The man turned to look at Rico and snarled at him, tightening his grip on the boy.
"That sounds like a good idea." Rico heard Piper say as she flung her hands out.
In a blink of an eye, the man who'd been holding Chris was lying on the ground, bleeding and burned. Chris was nowhere to be seen.
Suddenly Chris and one of the sisters returned in the shower of blue and white lights. Rico recognized the lights from his dreams of the sewers all those years before.
"Mom! The aunts are under attack too. Aunt Paige stayed to finish off the one that attacked her." Chris called out to his mother.
"Piper! Are you okay? A brute demon came after me." Phoebe called to her sister.
"Phoebe, go check on Wyatt. The demon knocked him out the window." Piper said to her sister as she took her eyes of the brute demon in question.
The brute demon lying on the floor reached out at the distracted Piper and threw her against a wall, knocking her out.
"Mom!" Chris called out.
Rico didn't even think, he moved forward and grabbed Piper, knocking her out of the way as the brute demon swung his overly muscular arm at her with deadly intent.
Instead, the brute demon knocked Rico through the living room wall. Rico watched as Piper recited a bit of poetry and the attacker seemed to just screamed and burst into flame before disappearing forever. His vision was growing dim and it was difficult to breath. But he'd saved Piper and Chris from the attacker. He would die with that knowledge. Maybe he'd paid back the debt he owed the other Chris.
Piper and Chris ran towards the fallen officer. "Leo!" Rico heard Piper call out.
But instead of Leo, Rico saw a swirling vortex opened and a beautiful blonde woman stepped through.
"It's all right. You don't have to be afraid. You're a brave warrior. I'll take care of you." She said as she started to work towards Rico. The others in the room didn't seem to see her. Rico closed his eyes one last time.
Leo orbed in to find the living room destroyed. Seeing the fallen policeman, Leo tried to heal him, but it was too late.

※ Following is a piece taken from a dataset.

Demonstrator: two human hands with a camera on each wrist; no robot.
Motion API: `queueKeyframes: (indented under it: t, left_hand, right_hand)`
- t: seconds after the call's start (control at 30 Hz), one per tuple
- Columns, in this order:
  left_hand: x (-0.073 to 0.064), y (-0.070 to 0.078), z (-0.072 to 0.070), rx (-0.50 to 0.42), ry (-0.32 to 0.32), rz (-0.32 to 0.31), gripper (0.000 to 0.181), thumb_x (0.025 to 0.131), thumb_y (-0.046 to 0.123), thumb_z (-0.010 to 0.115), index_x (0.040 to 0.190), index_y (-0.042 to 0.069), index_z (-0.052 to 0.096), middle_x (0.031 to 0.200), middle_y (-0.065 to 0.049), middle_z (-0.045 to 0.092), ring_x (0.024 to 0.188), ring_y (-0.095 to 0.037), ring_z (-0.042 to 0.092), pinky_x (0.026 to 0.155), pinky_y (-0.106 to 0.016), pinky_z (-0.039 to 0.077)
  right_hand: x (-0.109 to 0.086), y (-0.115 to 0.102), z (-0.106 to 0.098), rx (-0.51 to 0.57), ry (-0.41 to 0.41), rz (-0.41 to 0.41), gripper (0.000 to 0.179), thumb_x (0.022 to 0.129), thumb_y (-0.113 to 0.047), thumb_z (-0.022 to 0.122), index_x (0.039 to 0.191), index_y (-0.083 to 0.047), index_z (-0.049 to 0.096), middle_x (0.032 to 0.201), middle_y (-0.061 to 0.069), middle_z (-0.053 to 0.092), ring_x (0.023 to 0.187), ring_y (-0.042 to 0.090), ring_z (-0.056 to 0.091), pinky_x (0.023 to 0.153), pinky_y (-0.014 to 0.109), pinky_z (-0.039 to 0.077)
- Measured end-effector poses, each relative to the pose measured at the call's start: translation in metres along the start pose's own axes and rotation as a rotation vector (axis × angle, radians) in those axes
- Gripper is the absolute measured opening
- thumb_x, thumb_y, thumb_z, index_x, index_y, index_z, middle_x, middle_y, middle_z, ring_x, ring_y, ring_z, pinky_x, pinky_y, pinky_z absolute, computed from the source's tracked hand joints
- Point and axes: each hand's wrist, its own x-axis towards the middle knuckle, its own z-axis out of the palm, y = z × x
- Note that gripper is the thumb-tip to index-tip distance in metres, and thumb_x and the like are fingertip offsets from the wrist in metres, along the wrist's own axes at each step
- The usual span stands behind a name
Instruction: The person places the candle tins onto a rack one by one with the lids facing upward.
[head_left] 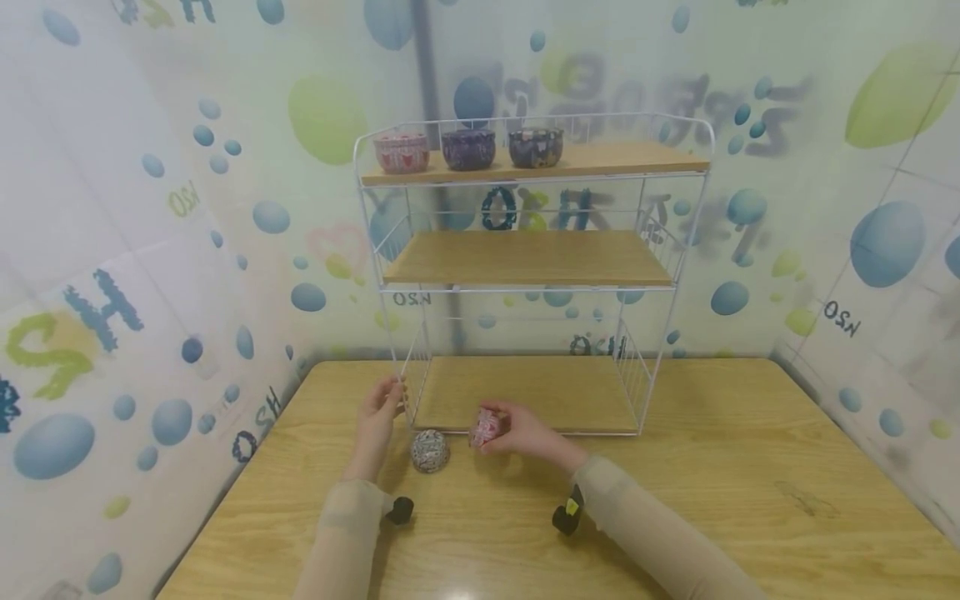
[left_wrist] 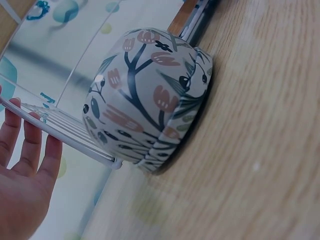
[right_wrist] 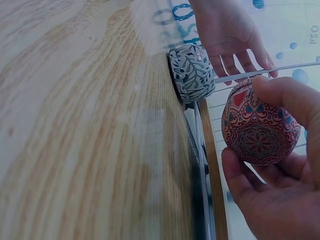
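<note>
My right hand holds a small red-and-white patterned bowl between thumb and fingers, tilted, above the front edge of the lowest shelf. Its ornate round base faces the right wrist camera. A second bowl, pale with dark leaves and pinkish flowers, sits upside down on the table in front of the rack's left corner. My left hand is at the left side of the white wire rack. Its fingers lie fairly straight, with their tips against a side rail.
The rack has three wooden shelves. On the top shelf stand a pink-and-white bowl, a purple bowl and a dark floral bowl, lined up towards the left. The wooden table extends around the rack; a patterned curtain hangs behind.
</note>
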Motion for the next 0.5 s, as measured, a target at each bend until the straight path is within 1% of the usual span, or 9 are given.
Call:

Phoebe helped an injured Wyatt into the room. Leo hurried to heal his son. Piper cried quietly at the policeman's side.
Chris knelt down by her side. "That demon nearly killed you, Mom. If that policeman hadn't gotten in the way…" Chris started.
"I'm fine, sweetie. I just wish we could have saved him." Piper said sadly.
"What a way to celebrate your 14th birthday, huh buddy?" Leo asked.
The End (of the Policeman's Tale)
Author's Note:
I realize that the officer who was shot and wounded in Valhalley of the Dolls wasn't one of the ones who came to the manor to arrest Chris in A Wrong Day's Journey into Right (aka Stormy Leather), but I took a little artistic license.